**Directions**
Starting at the first line and ending at the one with "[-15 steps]", give the lines of the listing again exactly, and nothing else; skip the pictures.

=======

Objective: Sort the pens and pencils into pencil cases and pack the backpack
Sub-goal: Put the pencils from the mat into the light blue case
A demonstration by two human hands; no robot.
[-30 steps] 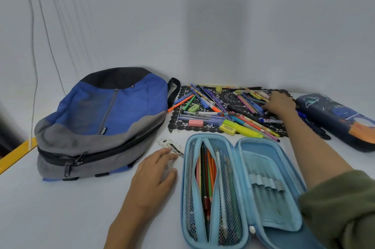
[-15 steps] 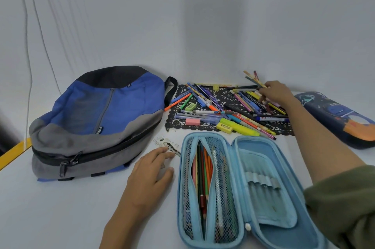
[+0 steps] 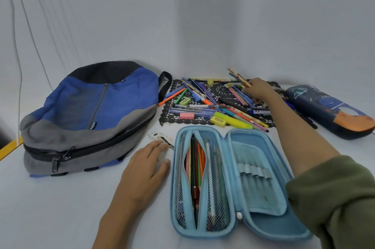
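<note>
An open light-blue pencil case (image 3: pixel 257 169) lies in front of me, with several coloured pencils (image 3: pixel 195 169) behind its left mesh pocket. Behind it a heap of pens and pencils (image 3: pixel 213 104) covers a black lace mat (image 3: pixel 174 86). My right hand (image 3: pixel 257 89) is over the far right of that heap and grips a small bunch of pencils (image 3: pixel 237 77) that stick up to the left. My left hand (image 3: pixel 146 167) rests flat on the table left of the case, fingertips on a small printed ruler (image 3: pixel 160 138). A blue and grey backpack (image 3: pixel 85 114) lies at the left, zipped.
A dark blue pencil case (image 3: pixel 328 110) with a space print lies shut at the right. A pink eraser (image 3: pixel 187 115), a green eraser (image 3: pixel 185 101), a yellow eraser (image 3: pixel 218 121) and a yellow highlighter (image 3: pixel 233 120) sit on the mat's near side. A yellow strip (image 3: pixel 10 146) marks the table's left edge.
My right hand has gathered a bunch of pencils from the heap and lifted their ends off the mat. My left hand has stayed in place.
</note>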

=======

**Solution to this task**
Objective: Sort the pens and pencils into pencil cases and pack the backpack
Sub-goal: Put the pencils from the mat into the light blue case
A demonstration by two human hands; no robot.
[-30 steps] 
[-15 steps] 

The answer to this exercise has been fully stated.